Reporters on the Job
• CONNECTIONS COUNT: Reporter Colin Woodard had heard that Arnold Schwarzenegger's childhood fitness coach in Austria wasn't doing any interviews. Indeed, Colin called him several times, with no result.
But as part of his story, Colin interviewed Werner Kopack, editor of a local Austrian paper and long-time friend of the movie star turned candidate. Mr. Kopack phoned the former coach, Alfred Gerstl, vouching for Colin's upstanding character. With that, Gerstl picked up Colin at his hotel and gave him a guided tour of Thal, the village were Arnold was raised, before they returned to Gerstl's home for a proper interview (page 1).
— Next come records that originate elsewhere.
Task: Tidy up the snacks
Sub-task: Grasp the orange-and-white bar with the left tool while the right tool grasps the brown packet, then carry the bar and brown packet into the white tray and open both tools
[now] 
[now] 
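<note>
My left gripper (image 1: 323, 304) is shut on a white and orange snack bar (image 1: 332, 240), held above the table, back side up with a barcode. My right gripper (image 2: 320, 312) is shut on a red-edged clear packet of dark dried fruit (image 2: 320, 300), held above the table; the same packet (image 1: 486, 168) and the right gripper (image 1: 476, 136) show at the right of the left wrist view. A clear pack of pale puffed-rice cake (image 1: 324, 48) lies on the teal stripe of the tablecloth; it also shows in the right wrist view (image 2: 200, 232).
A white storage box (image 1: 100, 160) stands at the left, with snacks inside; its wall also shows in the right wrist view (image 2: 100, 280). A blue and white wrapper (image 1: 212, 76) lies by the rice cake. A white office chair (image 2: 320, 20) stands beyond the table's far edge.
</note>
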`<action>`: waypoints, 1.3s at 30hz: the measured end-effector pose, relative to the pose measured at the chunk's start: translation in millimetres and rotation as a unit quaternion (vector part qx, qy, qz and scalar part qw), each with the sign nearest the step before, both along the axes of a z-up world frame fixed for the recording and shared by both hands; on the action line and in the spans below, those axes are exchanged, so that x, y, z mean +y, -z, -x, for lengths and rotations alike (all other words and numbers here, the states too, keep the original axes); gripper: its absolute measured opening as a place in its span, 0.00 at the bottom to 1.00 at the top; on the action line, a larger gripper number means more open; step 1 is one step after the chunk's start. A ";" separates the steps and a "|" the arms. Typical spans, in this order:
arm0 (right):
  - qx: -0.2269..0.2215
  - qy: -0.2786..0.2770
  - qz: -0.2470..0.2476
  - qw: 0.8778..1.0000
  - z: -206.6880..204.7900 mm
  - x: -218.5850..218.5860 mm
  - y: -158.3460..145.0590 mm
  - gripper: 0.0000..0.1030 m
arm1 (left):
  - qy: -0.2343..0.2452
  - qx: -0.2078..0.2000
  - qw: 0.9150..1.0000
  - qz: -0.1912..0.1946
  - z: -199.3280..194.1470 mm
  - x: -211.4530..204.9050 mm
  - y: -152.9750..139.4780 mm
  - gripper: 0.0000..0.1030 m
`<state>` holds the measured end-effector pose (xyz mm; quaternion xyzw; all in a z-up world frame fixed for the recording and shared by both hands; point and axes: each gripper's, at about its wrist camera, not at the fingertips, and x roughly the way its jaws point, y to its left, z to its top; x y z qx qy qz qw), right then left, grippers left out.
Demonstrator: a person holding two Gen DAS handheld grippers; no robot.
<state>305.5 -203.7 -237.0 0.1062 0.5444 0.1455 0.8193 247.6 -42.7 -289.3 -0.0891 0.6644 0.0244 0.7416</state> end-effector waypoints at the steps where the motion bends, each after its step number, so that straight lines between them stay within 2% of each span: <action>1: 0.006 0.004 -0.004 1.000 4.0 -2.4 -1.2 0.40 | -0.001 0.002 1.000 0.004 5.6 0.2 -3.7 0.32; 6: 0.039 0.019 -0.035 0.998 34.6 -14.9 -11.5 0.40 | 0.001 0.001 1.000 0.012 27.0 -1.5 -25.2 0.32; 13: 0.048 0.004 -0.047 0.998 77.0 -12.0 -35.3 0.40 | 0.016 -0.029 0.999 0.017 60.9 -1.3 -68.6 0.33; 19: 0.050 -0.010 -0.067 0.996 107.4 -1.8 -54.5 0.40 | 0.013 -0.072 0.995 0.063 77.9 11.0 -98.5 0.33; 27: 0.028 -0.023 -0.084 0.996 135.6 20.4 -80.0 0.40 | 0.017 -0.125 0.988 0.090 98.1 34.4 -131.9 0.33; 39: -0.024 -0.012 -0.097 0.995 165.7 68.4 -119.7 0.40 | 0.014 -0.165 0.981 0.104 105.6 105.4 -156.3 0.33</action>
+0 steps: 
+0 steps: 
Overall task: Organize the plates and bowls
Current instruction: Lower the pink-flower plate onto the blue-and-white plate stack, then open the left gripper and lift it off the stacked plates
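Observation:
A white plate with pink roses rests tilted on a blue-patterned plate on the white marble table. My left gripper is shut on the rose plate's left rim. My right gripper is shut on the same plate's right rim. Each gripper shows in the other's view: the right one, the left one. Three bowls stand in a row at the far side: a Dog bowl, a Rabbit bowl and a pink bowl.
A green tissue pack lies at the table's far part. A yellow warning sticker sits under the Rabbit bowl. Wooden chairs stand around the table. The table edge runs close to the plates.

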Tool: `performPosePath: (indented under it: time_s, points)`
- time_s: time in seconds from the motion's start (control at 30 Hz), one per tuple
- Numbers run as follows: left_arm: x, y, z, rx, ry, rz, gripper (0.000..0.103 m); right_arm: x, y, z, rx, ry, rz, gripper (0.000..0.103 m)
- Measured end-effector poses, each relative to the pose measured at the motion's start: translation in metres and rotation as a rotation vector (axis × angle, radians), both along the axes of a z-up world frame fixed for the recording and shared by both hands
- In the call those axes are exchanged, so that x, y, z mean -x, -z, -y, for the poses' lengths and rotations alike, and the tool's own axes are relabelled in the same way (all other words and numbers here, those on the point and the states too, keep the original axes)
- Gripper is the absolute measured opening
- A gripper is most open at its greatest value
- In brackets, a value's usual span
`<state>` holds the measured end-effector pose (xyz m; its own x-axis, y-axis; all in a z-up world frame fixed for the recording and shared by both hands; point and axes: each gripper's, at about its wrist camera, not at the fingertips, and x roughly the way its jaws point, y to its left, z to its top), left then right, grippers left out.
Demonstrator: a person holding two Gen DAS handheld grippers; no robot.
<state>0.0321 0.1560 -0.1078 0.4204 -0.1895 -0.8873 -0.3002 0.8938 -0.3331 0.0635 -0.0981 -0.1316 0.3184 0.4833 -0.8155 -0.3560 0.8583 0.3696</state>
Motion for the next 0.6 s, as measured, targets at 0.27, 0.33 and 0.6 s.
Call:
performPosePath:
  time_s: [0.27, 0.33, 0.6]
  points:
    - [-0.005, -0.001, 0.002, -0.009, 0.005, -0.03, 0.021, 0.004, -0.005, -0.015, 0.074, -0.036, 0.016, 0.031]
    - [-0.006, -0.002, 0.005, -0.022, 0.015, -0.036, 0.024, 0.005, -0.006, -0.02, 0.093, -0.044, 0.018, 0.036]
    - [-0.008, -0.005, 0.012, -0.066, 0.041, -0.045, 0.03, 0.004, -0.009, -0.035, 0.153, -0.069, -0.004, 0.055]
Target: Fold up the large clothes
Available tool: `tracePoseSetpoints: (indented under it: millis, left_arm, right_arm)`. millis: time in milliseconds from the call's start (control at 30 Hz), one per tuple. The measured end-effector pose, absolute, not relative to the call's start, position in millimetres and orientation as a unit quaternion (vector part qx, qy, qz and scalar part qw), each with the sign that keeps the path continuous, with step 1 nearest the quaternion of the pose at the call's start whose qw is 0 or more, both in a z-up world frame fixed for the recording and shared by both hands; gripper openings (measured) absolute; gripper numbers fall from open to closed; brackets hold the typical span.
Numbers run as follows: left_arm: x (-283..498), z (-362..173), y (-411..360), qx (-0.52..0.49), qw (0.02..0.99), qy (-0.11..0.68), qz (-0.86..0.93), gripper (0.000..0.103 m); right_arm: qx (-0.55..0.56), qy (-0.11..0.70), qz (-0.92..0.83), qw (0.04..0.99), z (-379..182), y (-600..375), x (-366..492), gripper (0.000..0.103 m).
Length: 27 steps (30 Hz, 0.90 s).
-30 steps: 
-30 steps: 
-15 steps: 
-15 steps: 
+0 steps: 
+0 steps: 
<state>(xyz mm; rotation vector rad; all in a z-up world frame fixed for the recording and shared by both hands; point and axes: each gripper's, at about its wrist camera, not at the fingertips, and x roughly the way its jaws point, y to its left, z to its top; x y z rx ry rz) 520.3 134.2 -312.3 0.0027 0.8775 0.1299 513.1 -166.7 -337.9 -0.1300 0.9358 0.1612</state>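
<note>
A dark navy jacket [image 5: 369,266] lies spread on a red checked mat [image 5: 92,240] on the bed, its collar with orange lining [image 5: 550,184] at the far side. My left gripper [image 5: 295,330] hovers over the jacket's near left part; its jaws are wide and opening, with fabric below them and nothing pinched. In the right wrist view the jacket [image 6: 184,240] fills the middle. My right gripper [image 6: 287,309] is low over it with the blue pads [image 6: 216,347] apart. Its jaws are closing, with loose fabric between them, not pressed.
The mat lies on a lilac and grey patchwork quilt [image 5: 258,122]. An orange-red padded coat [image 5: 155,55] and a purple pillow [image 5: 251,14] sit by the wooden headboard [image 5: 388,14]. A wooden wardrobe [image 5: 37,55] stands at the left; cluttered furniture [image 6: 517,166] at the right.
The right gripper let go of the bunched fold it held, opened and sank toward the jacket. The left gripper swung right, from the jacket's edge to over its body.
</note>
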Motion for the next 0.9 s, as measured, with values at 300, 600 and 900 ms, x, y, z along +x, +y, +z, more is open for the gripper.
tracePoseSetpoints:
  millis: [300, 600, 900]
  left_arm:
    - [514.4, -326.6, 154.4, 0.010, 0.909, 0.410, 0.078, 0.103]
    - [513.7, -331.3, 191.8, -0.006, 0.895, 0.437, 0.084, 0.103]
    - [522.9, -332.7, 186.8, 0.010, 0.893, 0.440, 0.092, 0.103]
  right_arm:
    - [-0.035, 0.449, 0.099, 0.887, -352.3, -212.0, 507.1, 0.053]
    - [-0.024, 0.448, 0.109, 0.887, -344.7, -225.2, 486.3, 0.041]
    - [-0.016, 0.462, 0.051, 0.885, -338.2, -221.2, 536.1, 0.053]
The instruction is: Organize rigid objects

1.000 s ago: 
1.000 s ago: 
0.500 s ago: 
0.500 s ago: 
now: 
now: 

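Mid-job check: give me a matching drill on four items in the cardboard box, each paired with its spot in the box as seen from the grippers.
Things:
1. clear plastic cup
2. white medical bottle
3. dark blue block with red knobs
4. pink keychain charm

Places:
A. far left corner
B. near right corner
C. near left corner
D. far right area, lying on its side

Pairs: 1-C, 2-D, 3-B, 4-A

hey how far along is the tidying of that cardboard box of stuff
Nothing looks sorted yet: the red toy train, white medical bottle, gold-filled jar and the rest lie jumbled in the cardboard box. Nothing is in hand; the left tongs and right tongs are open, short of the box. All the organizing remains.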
• INTO THE SUNNI TRIANGLE: When reporter Ann Scott Tyson traveled to the heart of the "Sunni Triangle" for today's story, she immediately noted everyone's heightened sense of danger. Approaching a 4th Infantry Division compound with her Iraqi interpreter and driver was a dicey procedure, perhaps only second in risk to accompanying troops on a raid in Tikrit's RPG [rocket propelled grenade] alley. Ann had her driver stop a good 100 yards from the compound gate, then got out, careful to carry nothing, and slowly walked toward the soldiers manning a Bradley behind concrete barriers.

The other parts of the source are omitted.